Uji dilakukan dengan mengkultur biakan bakteri dari PAC ke dalam kaldu pepton,

kemudian diinkubasi pada temperatur 37 C dalam sungkup lilin selama 24 jam. Reagen

Kovach sebanyak 10 tetes (hingga menutupi permukaan cairan) ditambahkan ke dalam kaldu

pepton yang telah diinkubasi selama 24 jam, kemudian diamati dalam 5 menit terhadap

perubahan pada media (Prescott, 2002). Reagen Kovach terdiri dari HCl, p-

dimethylaminobenzaldehyde dan isoamil alkohol. Enzim tryptophanase yang dihasilkan

bakteri akan mengurai asam amino tryptophane dan bereaksi dengan p-

dimethylaminobenzaldehyde yang terkandung di dalam reagen Kovach, membentuk cincin

rose indole berwarna merah di permukaan media pepton (Leboffe dan Pierce, 2011). Hasil uji
dinyatakan positif apabila pada permukaan media terbentuk cincin merah dan dinyatakan

negatif apabila cincin merah tidak terbentuk (Prescott, 2002).

Uji Fermentasi Karbohidrat

Karbohidrat yang digunakan adalah laktosa, manitol, maltosa dan sorbitol.
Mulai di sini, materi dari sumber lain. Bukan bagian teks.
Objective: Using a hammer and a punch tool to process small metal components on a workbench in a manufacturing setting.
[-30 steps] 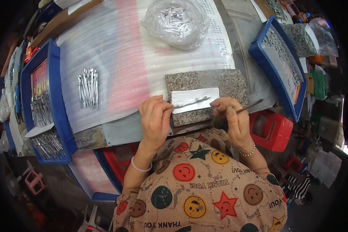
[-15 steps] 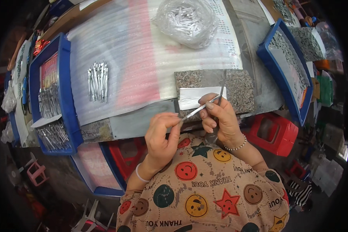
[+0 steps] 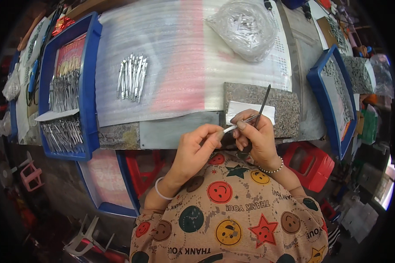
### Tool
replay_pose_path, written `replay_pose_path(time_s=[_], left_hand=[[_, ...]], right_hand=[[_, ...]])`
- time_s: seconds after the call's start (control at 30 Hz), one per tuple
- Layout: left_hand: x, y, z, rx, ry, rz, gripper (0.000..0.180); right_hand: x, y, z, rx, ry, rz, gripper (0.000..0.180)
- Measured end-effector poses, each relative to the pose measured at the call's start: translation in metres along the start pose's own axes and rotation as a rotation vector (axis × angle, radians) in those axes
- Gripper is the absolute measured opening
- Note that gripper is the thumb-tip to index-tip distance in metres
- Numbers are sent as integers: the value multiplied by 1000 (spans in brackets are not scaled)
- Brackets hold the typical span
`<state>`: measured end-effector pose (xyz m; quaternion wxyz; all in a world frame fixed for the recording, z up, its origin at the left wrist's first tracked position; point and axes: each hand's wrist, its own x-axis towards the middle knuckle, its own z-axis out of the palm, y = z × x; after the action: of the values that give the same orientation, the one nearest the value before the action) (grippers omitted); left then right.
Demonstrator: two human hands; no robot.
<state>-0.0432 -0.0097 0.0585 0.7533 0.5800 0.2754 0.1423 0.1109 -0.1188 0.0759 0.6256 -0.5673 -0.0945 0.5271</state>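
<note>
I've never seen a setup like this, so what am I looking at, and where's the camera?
There's no machine, only a person working bare-handed. The wide camera sits on their head, looking down, so straight edges bend. The left hand pinches one end of a slim silver piece; the right hand is at its other end and also holds a thin dark tool. On the table are a stone slab with a white pad, a group of silver strips, and a clear bag of silvery pieces. A blue tray sits left, another right.

The strip [image 3: 229, 129] is silver-white, the slab [image 3: 287, 104] speckled grey-brown, the trays [image 3: 89, 101] blue.
</note>
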Motion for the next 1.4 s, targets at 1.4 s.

Tiap isolat

bakteri dikultur ke dalam empat media gula-gula kemudian diinkubasi pada temperatur 37 C

dalam sungkup lilin selama 24 jam. Bakteri yang memfermentasi karbohidrat akan

menghasilkan asam yang menurunkan pH media. Perubahan pH menjadi asam mengubah

warna media yang mengandung indikator warna phenol red dari warna merah menjadi kuning

(Presscott, 2002). Bakteri yang tidak memfermentasi karbohidrat tidak menghasilkan asam

sehingga media tetap berwarna merah (Presscott, 2002).